» Required work
Your output should be the lines from the start of the data through the line containing "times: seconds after", exactly and nothing more.

Input data Start Marker

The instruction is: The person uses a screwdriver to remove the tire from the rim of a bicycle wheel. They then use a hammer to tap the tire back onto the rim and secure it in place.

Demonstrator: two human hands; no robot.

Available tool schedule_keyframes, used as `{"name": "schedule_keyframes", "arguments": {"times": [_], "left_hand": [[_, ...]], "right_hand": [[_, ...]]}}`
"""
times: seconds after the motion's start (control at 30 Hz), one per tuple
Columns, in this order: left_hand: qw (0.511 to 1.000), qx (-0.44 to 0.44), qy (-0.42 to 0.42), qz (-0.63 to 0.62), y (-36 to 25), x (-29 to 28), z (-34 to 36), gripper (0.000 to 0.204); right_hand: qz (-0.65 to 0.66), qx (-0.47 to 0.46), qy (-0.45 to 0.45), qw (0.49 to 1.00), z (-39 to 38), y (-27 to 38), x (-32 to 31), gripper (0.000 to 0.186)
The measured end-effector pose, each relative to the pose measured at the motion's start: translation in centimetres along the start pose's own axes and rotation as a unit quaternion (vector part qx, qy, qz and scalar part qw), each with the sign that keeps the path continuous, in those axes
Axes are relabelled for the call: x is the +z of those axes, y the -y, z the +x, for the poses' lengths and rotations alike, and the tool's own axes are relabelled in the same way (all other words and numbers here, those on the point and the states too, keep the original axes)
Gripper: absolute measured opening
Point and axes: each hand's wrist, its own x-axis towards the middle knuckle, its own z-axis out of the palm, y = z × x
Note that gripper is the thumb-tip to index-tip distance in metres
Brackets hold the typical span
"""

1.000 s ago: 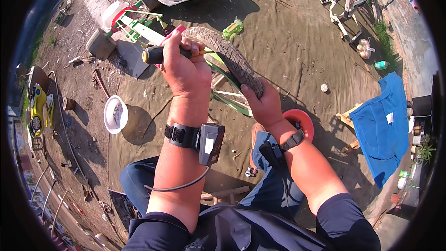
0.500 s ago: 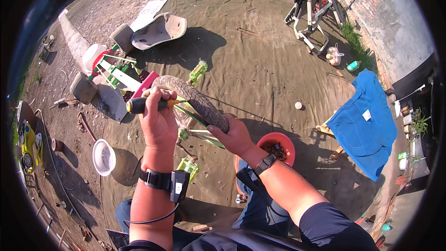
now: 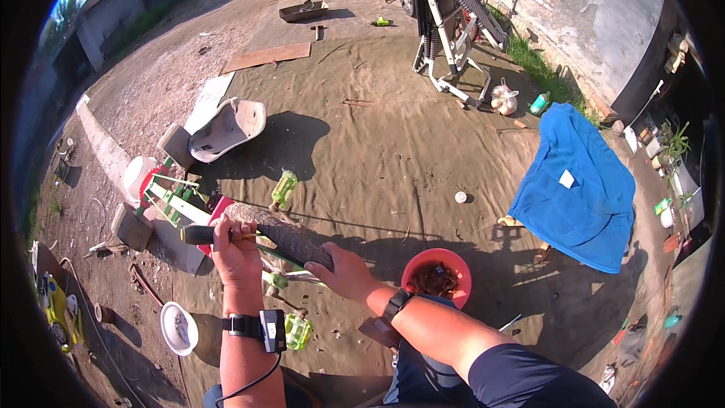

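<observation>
Screwdriver (image 3: pixel 198 235) juts leftward from the left hand (image 3: pixel 239 264), whose fingers (image 3: pixel 222 230) curl around it at the left end of the tyre (image 3: pixel 296 247). Right hand (image 3: pixel 348 276) fingers clasp the tyre's other end. Beyond lies a green pedal (image 3: pixel 284 190); a red basin (image 3: pixel 462 263) sits near the right wrist, a white bowl (image 3: pixel 168 324) left of the left forearm.
</observation>
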Motion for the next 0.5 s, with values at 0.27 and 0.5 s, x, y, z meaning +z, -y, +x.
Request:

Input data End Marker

» Answer to the problem
The instruction is: The person uses a screwdriver to remove the tire from the rim of a bicycle wheel. They then use a hammer to tap the tire back onto the rim and secure it in place.

Demonstrator: two human hands; no robot.

Available tool schedule_keyframes, used as `{"name": "schedule_keyframes", "arguments": {"times": [_], "left_hand": [[_, ...]], "right_hand": [[_, ...]]}}`
"""
times: seconds after the motion's start (control at 30 Hz), one per tuple

No further work remains in this exercise.